Nepenthes mirabilis (Lour.) Rafarin (Nepenthaceae) is a carnivorous plant used as a folk medicine in the treatment of jaundice, hepatitis, gastric ulcers, ureteral stones, diarrhea, diabetes, and high blood pressure. Neither the phytochemical content nor biological activities of N. mirabilis have been reported.

OBJECTIVE

The anti-inflammatory activity from the N. mirabilis methanolic extract led to the isolation of compounds (1-26).

METHODS

Chromatographic methods were used to isolate compounds from the methanol extract of N. mirabilis branches and leaves. The anti-inflammatory activity of these isolated compounds was investigated in lipopolysaccharide (LPS)-stimulated bone marrow-derived dendritic cells (BMDCs) using ELISA. Primary BMDCs were used to examine the production of pro-inflammatory cytokines (IL-12 p40, IL-6, and TNF-α, at concentrations of 0.1, 0.2, and 1.0 μM) as compared with a positive control, SB203580 (1.0 μM). MTT assays showed that isolated compounds (1-26) did not exhibit significant cytotoxicity at concentrations up to 20.0 μM.

RESULTS

Compound 9 showed potent inhibition of IL-12 p40, IL-6, and TNF-α production (IC50 = 0.17 ± 0.02, 0.46 ± 0.01, and 8.28 ± 0.21 μM, respectively). Compound 4 showed potent inhibition of IL-12 p40 and IL-6 production (IC50 = 1.17 ± 0.01 and 2.15 ± 0.04 μM).
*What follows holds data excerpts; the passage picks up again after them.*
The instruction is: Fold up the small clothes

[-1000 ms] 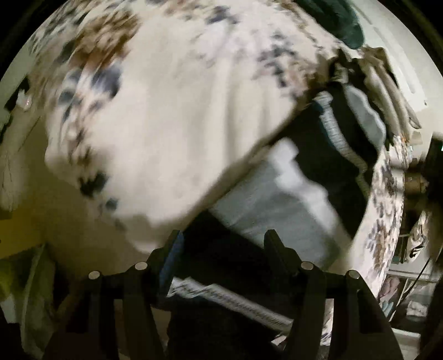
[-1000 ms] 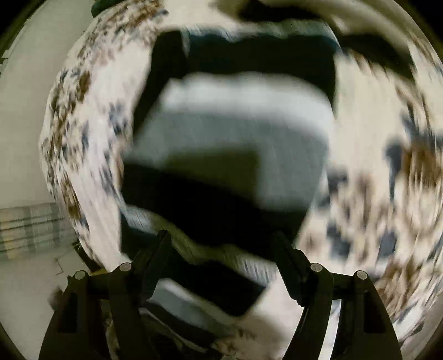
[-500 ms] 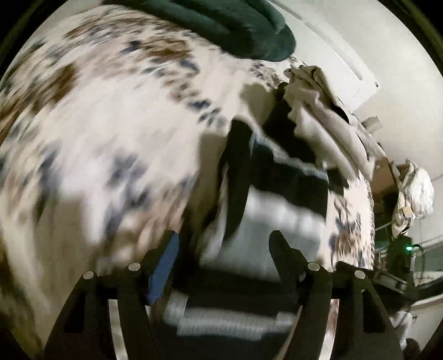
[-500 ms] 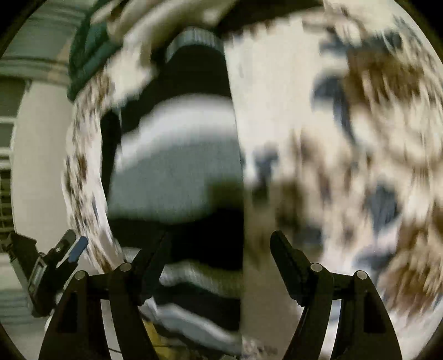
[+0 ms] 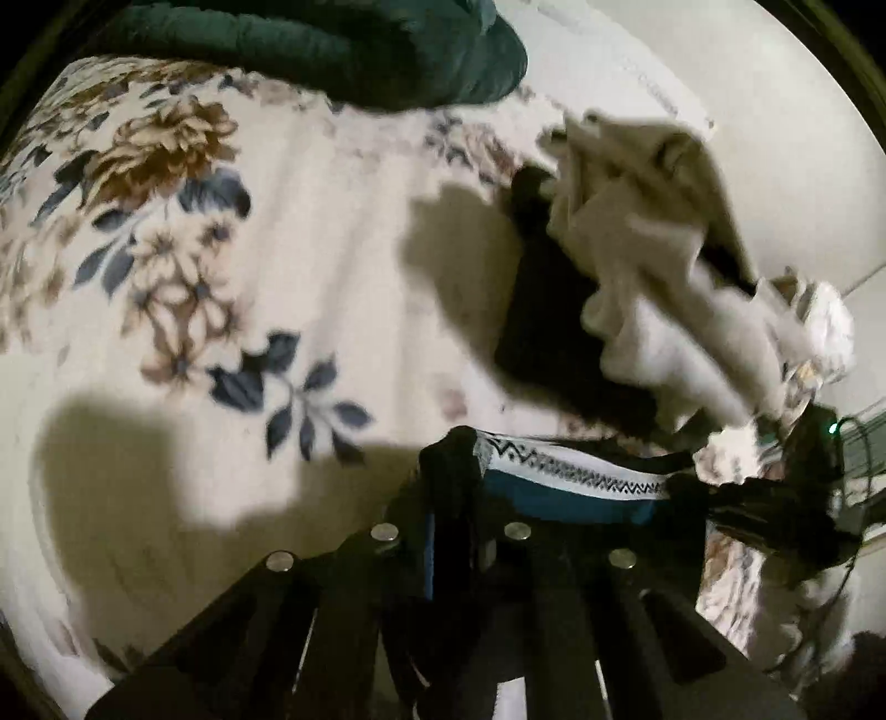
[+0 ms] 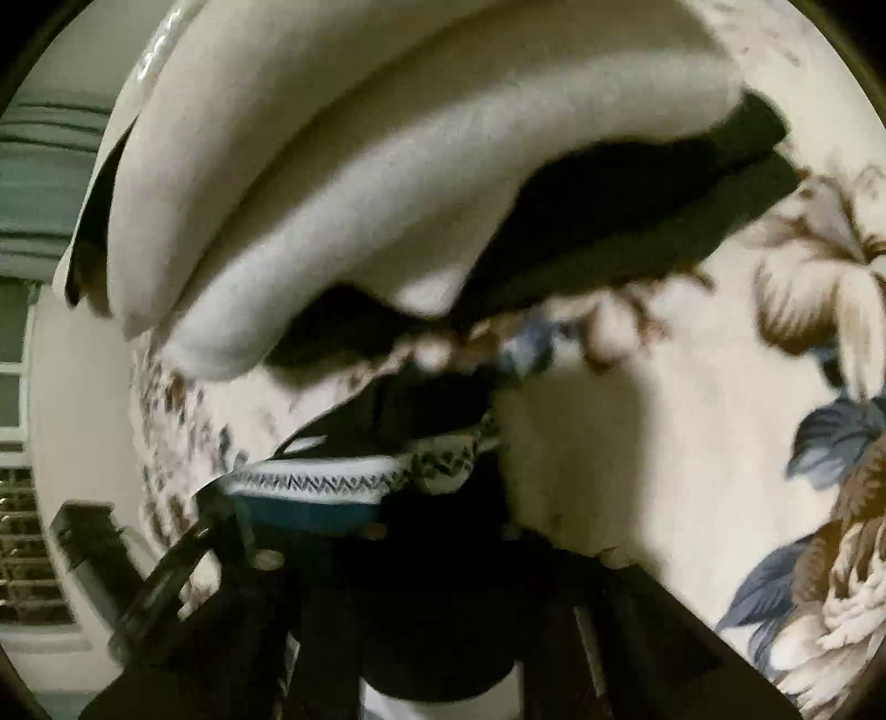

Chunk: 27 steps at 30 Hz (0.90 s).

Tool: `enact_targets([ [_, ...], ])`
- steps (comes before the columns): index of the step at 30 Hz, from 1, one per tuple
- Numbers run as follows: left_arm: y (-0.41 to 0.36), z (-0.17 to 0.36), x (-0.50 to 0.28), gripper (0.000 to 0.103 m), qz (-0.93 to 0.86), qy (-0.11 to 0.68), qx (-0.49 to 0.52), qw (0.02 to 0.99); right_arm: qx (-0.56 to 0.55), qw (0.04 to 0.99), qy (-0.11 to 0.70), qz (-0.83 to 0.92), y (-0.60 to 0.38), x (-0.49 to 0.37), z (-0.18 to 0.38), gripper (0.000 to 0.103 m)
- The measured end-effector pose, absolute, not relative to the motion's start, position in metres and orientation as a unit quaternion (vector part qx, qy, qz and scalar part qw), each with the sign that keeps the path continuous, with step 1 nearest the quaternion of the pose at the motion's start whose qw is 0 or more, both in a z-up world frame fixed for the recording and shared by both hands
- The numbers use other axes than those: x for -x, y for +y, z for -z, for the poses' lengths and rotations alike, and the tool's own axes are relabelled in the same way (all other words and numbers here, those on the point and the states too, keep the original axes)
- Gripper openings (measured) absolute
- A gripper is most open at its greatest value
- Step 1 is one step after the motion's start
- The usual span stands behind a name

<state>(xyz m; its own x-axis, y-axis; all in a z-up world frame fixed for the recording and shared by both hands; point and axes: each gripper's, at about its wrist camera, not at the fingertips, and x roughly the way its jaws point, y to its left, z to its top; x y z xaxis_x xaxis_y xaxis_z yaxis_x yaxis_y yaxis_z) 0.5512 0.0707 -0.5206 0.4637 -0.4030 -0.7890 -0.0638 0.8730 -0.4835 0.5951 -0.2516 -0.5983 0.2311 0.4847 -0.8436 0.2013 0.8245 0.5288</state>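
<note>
You worked over the floral bedspread (image 5: 232, 310), with a cream-and-black clothes pile (image 5: 653, 288) near its far edge. Your left gripper (image 5: 470, 498) tilted low over the bed, jaws clamped on the striped garment (image 5: 565, 482) at its zigzag band. Your right gripper (image 6: 443, 531) held the same band's other end, jaws closed together on it.

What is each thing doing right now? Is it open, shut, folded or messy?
Left gripper: shut on the striped garment.
Right gripper: shut on it too.
Striped garment: held taut between the two grippers.
Beige clothes: crumpled in a pile.
Black garment: under the pile, unfolded.
Green blanket: bunched up.
Floral sheet: spread flat.
</note>
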Motion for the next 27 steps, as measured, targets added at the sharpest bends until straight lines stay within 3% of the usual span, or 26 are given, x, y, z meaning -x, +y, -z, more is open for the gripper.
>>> enact_targets([
  [8,0.081,0.577,-0.583,0.007,0.104,0.555,0.252,0.786,-0.269,0.738,0.616,-0.059,-0.248,-0.613,0.622,0.004],
  [11,0.089,0.573,-0.579,0.015,0.114,0.552,0.282,0.776,-0.27,0.73,0.626,-0.059,-0.247,-0.612,0.626,0.007],
  [12,0.092,0.567,-0.575,0.026,0.11,0.555,0.282,0.775,-0.27,0.726,0.629,-0.061,-0.248,-0.61,0.624,0.012],
  [14,0.098,0.551,-0.56,0.039,0.113,0.553,0.283,0.775,-0.272,0.723,0.632,-0.067,-0.255,-0.598,0.612,0.041],
  [16,0.103,0.533,-0.538,0.052,0.111,0.547,0.278,0.782,-0.266,0.724,0.632,-0.078,-0.262,-0.579,0.595,0.058],
  [20,0.114,0.497,-0.472,0.055,0.117,0.533,0.281,0.79,-0.271,0.712,0.638,-0.11,-0.28,-0.515,0.565,0.068],
  [27,0.108,0.483,-0.306,0.056,0.083,0.576,0.255,0.772,-0.265,0.661,0.69,-0.128,-0.298,-0.358,0.566,0.068],
])
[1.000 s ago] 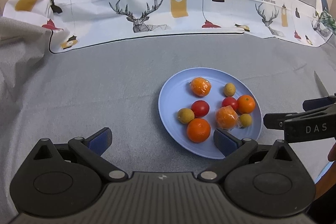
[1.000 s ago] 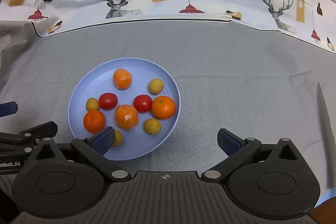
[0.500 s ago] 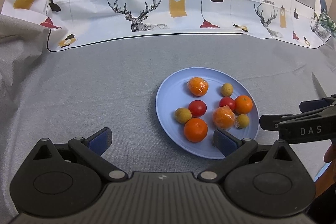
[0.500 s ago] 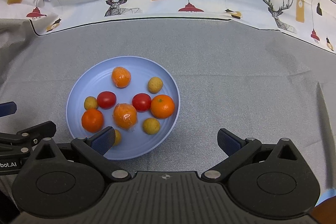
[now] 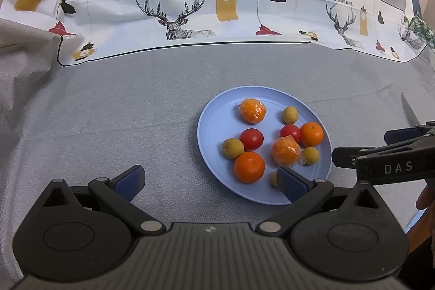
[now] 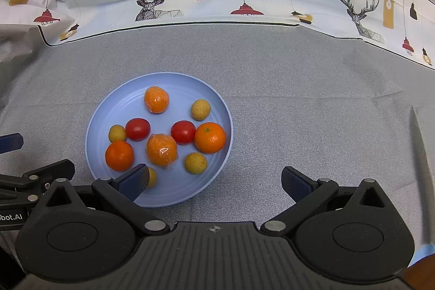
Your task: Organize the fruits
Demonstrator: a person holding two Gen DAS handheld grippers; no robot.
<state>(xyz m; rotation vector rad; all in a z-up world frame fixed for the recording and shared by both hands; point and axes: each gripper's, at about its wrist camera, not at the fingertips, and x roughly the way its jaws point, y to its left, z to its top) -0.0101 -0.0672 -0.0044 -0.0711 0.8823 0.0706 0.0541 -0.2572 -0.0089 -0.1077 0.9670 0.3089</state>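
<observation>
Ten fruits: all lie inside the blue plate, which serves as the landmark for every line below.
Blue plate: rests flat on the grey cloth, in front of the white printed strip with deer and lamps.
Wrapped oranges: one sits at the plate's far side; the other sits near the plate's middle, its clear film crinkled at the near edge.
Bare oranges: one lies at the plate's left side, one at its right side.
Tomatoes: two red ones, left of the plate's middle and touching the right bare orange.
Small yellow fruits: one at the plate's far right, one at its left beside the left tomato, one at its near right, and one at the near rim, half hidden behind a blue finger pad.
Left gripper: released, jaws spread wide, holding nothing; its right finger reaches over the plate's near rim, its left finger stands over bare cloth left of the plate.
Right gripper: released, jaws spread wide, empty; its left finger overlaps the plate's near rim, its right finger is over cloth right of the plate.
Knife blade: lies on the cloth well to the right of the plate.
</observation>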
In addition, IL-12 p40 inhibition by naphthalene derivatives (1-7, 9, and 10), phenolic compounds (11-15), lupeone (18), and flavonoids (22, 25, and 26) was more potent than with the positive control. The isolated compounds exhibited little and/or no inhibitory effects on TNF-α production in LPS-stimulated BMDCs.

CONCLUSIONS

Taken together, these data suggest that the isolated components have significant inhibitory effects on pro-inflammatory cytokine production and warrant further study concerning their potential medicinal use.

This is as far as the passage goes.